Being a freelancer comes with its comforts and disadvantages. One tedious job that freelancers have to do is maintaining of books of accounts. For income tax filing for freelancers, they have to manage books of accounts in a specific format as mentioned in Section 44AA of Income Tax Act.
Freelancer practising a specified profession
The specified professions under this category include
- Company Secretary
- Interior decoration
- Technical consultancy
- Information Technology
- Authorised representative
- Film artist
If a person practising any of these professions has earned gross receipts of more than ₹2,50,000 in any of the three years before the relevant year, they have to maintain books of accounts. The books of accounts and documents required for income tax filing for freelancers of this category, under Rule 6F are:
1. Cashbook: A record of cash payments and cash receipts that displays cash balance for each day or month.
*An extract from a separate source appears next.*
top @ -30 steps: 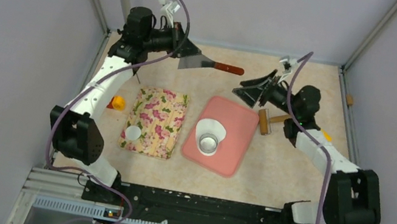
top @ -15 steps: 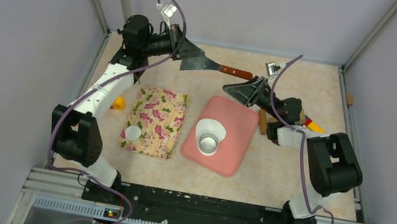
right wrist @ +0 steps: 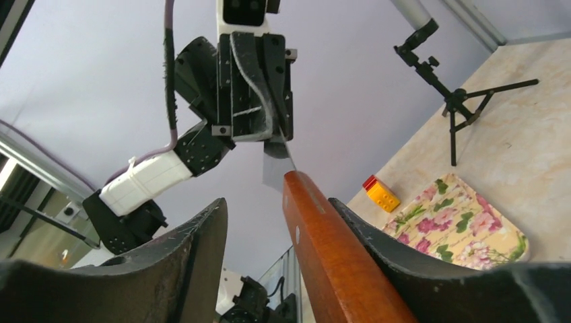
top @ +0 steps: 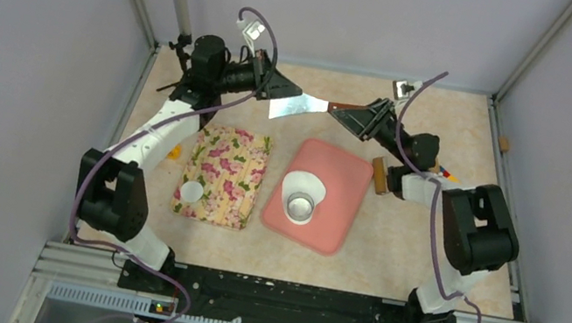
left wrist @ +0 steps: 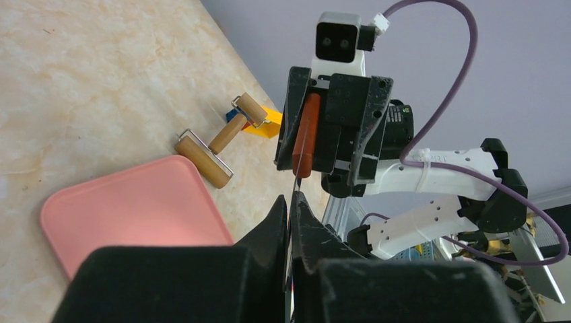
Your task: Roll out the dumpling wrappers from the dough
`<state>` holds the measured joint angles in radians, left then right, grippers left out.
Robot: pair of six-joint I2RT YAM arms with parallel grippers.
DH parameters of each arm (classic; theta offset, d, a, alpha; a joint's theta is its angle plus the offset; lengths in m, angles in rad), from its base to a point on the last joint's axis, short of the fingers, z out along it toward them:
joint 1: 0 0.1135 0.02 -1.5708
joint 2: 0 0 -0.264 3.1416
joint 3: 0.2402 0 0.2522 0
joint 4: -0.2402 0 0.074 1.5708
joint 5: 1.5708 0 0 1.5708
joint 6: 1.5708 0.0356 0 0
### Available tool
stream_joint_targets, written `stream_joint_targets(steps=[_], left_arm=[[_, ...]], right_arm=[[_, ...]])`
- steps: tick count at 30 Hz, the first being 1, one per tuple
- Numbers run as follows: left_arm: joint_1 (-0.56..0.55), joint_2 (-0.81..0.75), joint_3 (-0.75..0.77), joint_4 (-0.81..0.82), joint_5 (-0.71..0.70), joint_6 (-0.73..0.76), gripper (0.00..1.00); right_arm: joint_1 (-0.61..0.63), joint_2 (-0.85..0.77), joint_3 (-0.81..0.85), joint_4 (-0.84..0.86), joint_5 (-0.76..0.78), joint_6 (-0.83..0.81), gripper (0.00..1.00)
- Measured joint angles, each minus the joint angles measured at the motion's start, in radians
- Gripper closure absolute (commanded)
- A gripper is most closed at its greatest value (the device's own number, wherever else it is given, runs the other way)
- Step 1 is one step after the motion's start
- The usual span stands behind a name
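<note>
The table (top: 389, 260) is where a dropped tool would end up, since a handover is being carried out in the air above its far side. The board (top: 338, 197) is placed right of centre, nearer than the handover, and could be struck if the tool is let fall. The cloth (top: 234, 161) is spread just left of the board.

The scraper (top: 299, 108) is held between the two arms. Its blade is clamped by the tightly closed left gripper (top: 282, 90). Its wooden handle (right wrist: 330, 256) is enclosed by the right gripper (top: 356, 119), whose jaws are set partly apart, with a gap seen on one side of the handle, so no firm grip is shown yet. If the blade is released before the handle is pinched, the scraper is likely to be dropped. If both ends are clamped while the arms are misaligned, the tool may be twisted out of the thin hold on the blade.

The roller (left wrist: 204, 160) is left on the table just beside the board's far right corner, and is judged to be out of harm's way. The dough (top: 301, 184) is seen as a white sheet on the board, where it could be gouged by a falling blade. The cutter (top: 301, 209) is stood on the dough and could be knocked aside. One wrapper (top: 191, 191) is laid on the near left corner of the cloth, well apart from the handover.
</note>
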<state>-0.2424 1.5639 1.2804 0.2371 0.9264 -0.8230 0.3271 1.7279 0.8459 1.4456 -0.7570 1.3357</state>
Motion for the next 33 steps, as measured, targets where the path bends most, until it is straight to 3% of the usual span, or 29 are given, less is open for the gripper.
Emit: stream_joint_targets(steps=[12, 13, 20, 33], left_arm=[[-0.057, 0.0, -0.028, -0.03, -0.007, 0.126, 1.0], [-0.062, 0.0, -0.031, -0.037, -0.007, 0.138, 1.0], [-0.094, 0.011, -0.032, -0.089, 0.0, 0.199, 1.0], [-0.072, 0.019, -0.085, -0.087, -0.013, 0.117, 1.0]], right_arm=[[-0.047, 0.001, 0.031, -0.113, -0.002, -0.061, 0.87], [-0.054, 0.001, 0.039, -0.122, -0.003, -0.061, 0.85], [-0.08, 0.001, 0.086, -0.129, -0.025, -0.057, 0.48], [-0.071, -0.006, 0.055, -0.136, -0.038, -0.061, 0.39]])
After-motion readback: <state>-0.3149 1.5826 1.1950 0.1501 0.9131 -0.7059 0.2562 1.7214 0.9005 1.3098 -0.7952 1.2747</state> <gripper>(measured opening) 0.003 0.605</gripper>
2. Journal: A log of daily debits and credits as per mercantile system
3. Ledger: A book containing details of all accounts and entries from a journal
4. Bills and receipts valued above ₹25 (copies)
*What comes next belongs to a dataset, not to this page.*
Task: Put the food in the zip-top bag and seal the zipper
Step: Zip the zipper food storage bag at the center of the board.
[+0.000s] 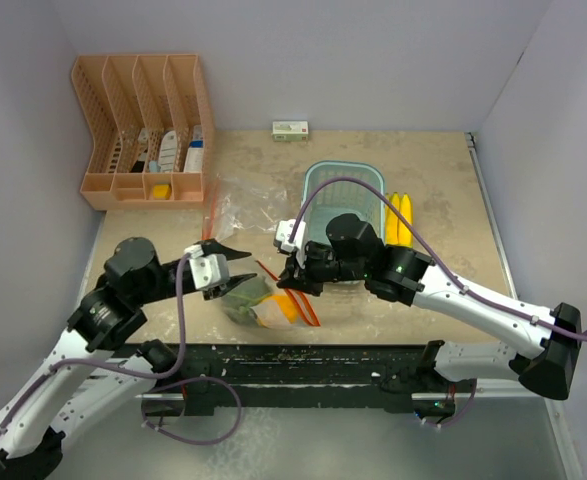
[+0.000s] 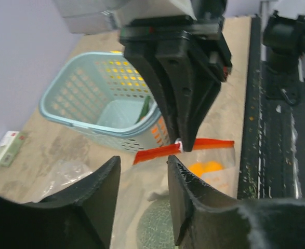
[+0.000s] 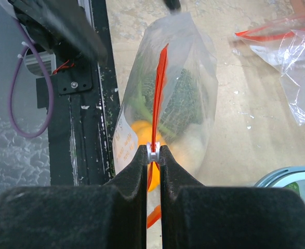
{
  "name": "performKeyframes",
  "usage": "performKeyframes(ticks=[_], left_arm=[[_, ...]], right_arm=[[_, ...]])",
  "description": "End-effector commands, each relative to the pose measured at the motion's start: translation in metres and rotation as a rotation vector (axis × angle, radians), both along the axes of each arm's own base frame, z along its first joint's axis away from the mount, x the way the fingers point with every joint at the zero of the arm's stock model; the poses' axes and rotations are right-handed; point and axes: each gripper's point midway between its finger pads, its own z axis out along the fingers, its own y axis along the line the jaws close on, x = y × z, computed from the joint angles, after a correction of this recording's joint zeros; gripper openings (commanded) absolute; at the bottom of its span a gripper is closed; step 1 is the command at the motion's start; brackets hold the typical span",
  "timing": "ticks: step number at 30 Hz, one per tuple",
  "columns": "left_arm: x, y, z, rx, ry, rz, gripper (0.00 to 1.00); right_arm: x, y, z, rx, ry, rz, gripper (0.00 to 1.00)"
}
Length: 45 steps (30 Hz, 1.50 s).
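A clear zip-top bag [image 1: 261,306] with a red zipper [image 2: 194,147] lies at the near table edge. It holds the round green head [image 3: 186,98] and the small orange fruit [image 3: 141,130]. My right gripper [image 3: 153,153] is shut on the white zipper slider [image 2: 178,142]; it also shows in the top view [image 1: 291,280]. My left gripper [image 2: 143,162] is open, its fingers either side of the bag's other end, above the green head [image 2: 155,228]. The yellow bananas [image 1: 400,216] lie on the table right of the basket. The long green vegetable [image 2: 145,108] lies inside the basket.
The light blue mesh basket [image 1: 318,178] stands just behind the right gripper. A second, empty clear bag [image 1: 235,205] lies behind the left gripper. A pink file organizer [image 1: 143,130] stands back left, and a small box [image 1: 291,130] sits by the back wall.
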Motion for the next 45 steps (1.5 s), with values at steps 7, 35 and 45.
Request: performKeyframes(ticks=[7, 35, 45], left_arm=[[-0.008, -0.022, -0.014, 0.063, -0.058, -0.186, 0.69], [0.029, -0.015, -0.011, 0.014, 0.011, 0.034, 0.00], [0.025, 0.016, 0.037, -0.102, -0.103, 0.176, 0.00]], right_arm=[[-0.007, 0.000, 0.030, 0.071, -0.032, 0.039, 0.06], [-0.003, -0.007, 0.024, 0.066, -0.047, 0.005, 0.06], [-0.005, -0.008, 0.016, 0.059, -0.038, 0.006, 0.06]])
5. Receipts and bills of value above ₹50 (original)
6. In the case of medical professionals: Case register mentioning patient details, date, services, and fees received daily. Also, details of regular stock of medicines and consumables.
For professionals in specified professions with gross receipts less than ₹2,50,000, no format for the books of accounts has been prescribed. The books should be such that an Assessing Officer can compute taxable income if tax for professionals is applicable.
Freelancer practising any other profession
If a freelancer is practising any other profession than the specified ones - and this includes business - they do not need to maintain books under the following conditions.
- Income is not more than ₹2,50,000 in the three immediately preceding years OR
- Gross receipts are not more than ₹25,00,000 in the three immediately preceding years
For a freelancer of the same profession mentioned above whose income exceeds 2,50,000 or gross receipts exceed 25,00,000 in at least 1 of the 3 years immediately before the relevant year, the books of accounts have to be maintained. There is no format prescribed for these, but they have to be in a manner that allows an Assessing Officer to compute taxable income in case tax for professionals is applicable.
To avoid all of this and make income tax filing for professionals easier, there is a provision of a presumptive tax for professionals under Section 44ADA, available to professionals with a yearly income of less than ₹50 lakhs.